Now, opening older bottles tends to remind one of the joys — and hazards — of cellaring wine. Last month, with my wife’s timpano (an Italian delicacy celebrated in the Stanley Tucci film Big Night), we opened a 1998 La Licenziana Barbaresco that was slightly madeirized, a term used to describe wines that pick up an oxidized, nutty flavor when aged too long. (Though it was flawed, it actually paired nicely with the savory, nutty crust of the timpano.)
Luckily, we had a 1997 Pio Cesare Barolo as a back-up, and it was spectacular. Its big, velvety palate showed loads of dried cherry fruit and hints of sweet milk chocolate and liquid tar. The texture was perfect — tannic and gently acidic enough to remind you it was Nebbiolo, but silky and juicy enough to be crowd-pleasingly enjoyable.

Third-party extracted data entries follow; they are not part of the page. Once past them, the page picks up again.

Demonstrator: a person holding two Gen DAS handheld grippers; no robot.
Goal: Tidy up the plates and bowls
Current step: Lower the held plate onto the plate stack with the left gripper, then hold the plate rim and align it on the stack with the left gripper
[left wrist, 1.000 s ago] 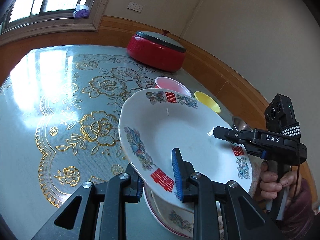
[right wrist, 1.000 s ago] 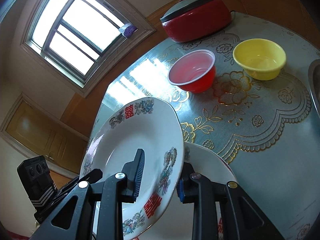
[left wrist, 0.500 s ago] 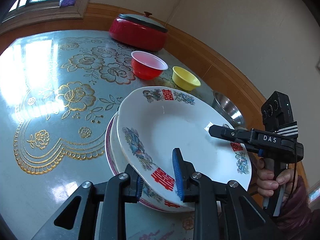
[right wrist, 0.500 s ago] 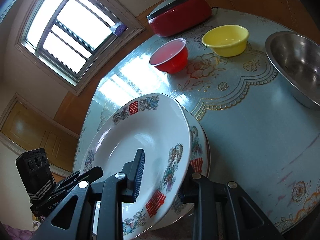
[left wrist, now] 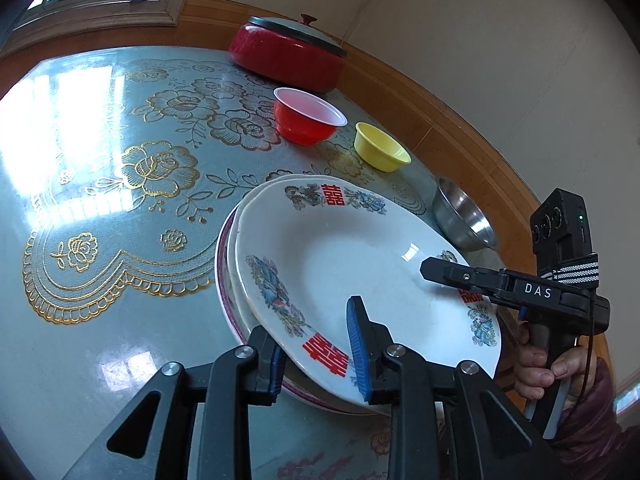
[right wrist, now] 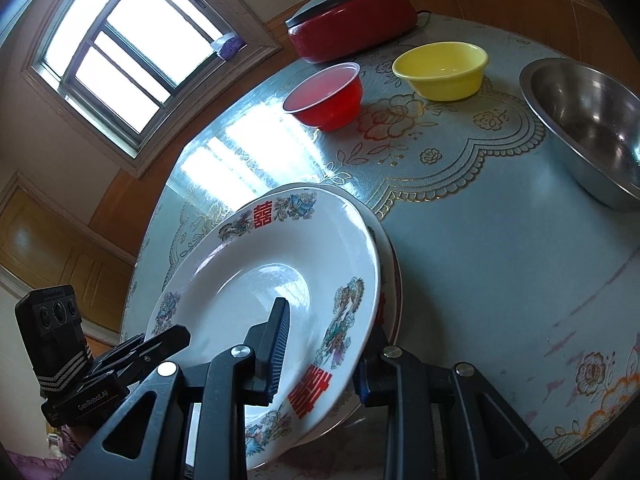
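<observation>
A white plate (left wrist: 352, 264) with red characters and bird motifs lies on top of a stack of similar plates (left wrist: 224, 264) on the table. My left gripper (left wrist: 320, 356) straddles its near rim, one finger above and one below. My right gripper (right wrist: 320, 344) straddles the opposite rim of the same plate (right wrist: 280, 280) in the same way. Both hold the plate, slightly tilted, against the stack (right wrist: 394, 272). The right gripper's body (left wrist: 532, 292) shows in the left wrist view, the left gripper's body (right wrist: 96, 376) in the right wrist view.
A red bowl (left wrist: 308, 116), a yellow bowl (left wrist: 380, 148) and a steel bowl (left wrist: 464, 216) stand behind the stack on the floral tablecloth (left wrist: 140, 168). A red lidded pot (left wrist: 288, 52) is by the wall. The table edge runs just right of the steel bowl.
Both grippers lowered the plate from the air onto the plate stack. It now sits almost level on it.
</observation>
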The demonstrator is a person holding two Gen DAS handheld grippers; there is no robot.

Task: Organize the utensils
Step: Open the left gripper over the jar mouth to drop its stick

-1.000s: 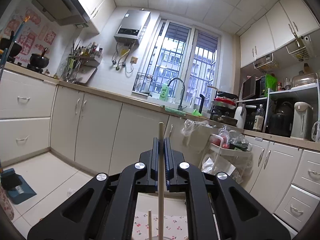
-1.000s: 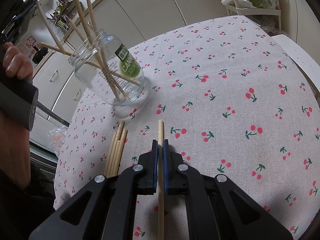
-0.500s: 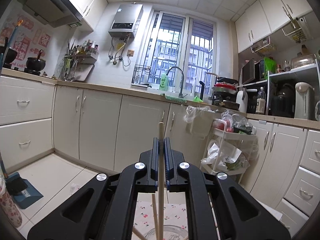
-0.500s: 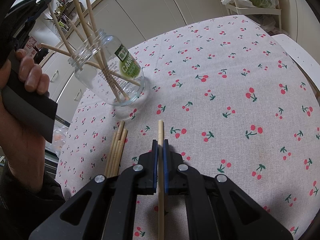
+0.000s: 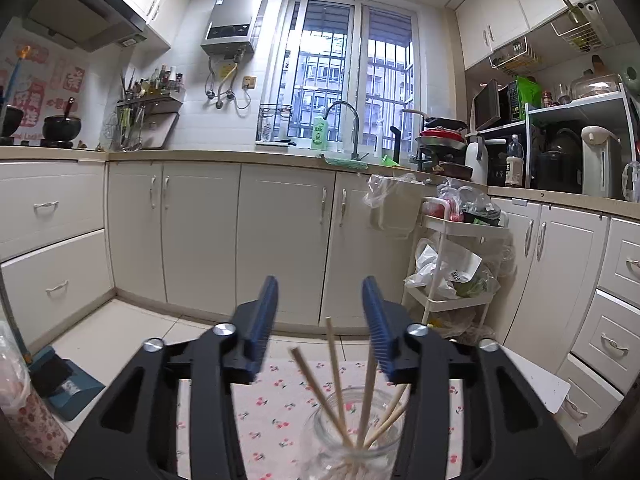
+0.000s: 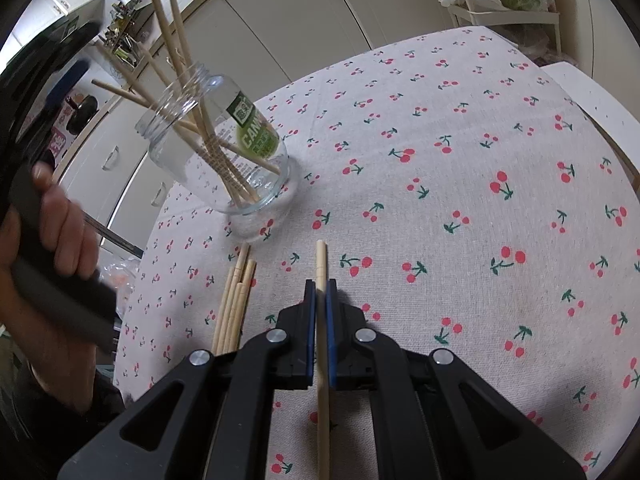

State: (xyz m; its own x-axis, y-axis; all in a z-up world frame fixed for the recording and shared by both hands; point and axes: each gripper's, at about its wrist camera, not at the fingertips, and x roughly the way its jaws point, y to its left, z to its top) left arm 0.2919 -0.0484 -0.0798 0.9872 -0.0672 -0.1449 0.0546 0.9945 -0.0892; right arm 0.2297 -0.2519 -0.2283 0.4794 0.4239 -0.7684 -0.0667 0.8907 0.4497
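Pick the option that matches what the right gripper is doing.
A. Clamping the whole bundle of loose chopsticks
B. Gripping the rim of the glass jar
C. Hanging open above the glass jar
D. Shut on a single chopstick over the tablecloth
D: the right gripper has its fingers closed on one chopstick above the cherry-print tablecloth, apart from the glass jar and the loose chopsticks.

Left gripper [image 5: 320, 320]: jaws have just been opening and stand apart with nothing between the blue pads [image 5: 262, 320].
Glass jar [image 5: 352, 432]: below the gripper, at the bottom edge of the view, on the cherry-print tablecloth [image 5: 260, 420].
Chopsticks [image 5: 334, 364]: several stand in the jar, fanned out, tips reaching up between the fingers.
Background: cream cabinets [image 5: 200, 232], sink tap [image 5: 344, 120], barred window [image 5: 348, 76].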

For Christmas, we opened a 1997 Ch. St. Jean “Cinq Cepages” — a blend of various Bordeaux varietals — that was drinking beautifully. Its dark garnet heart was now surrounded by very slight ambering, and it showed an earthy nose of truffles, tobacco and spice. Medium-bodied and elegantly Bordeaux-like, the palate revealed lingering dark plum and blackberry fruit, though cedar, espresso and Asian spices all blossom through the mid-palate. A 1996 Chappellet “Signature” Napa Cabernet was equally terrific — with fully integrated tannins, it was smooth as glass with a nose and palate filled with currants and plums, herbs, black licorice, cedar and tobacco.
My father-in-law opened a 1977 Bertani Amarone Recioto della Valpolicella Classico Superiore Classico, a classic Italian blend of Corvina Veronese, Rondinella and Molinara. Color indicates a wine’s age, and its dark garnet thinned at the edge and showed ambering throughout. Along with classic cherry fruit, the expressive nose revealed figs, raisins and vanilla. It sat on the palate with a port-like richness and sweetness, and jammy fig, prune and raisin fruit filled the mouth. Spice character emerged through the midpalate along with almond extract and red licorice, though remarkably elegant structure held it all together. While this is not a wine for everyone, it was a real treat to taste.
I’d be remiss if I didn’t note that some whites (e.g., Riesling) can also develop subtle complexity with age. We recently enjoyed a 2002 Johannishof Riesling Kabinett “G” and a 2005 Loosen “Dr L.” Riesling, both of which were delicious and have years of life ahead of them.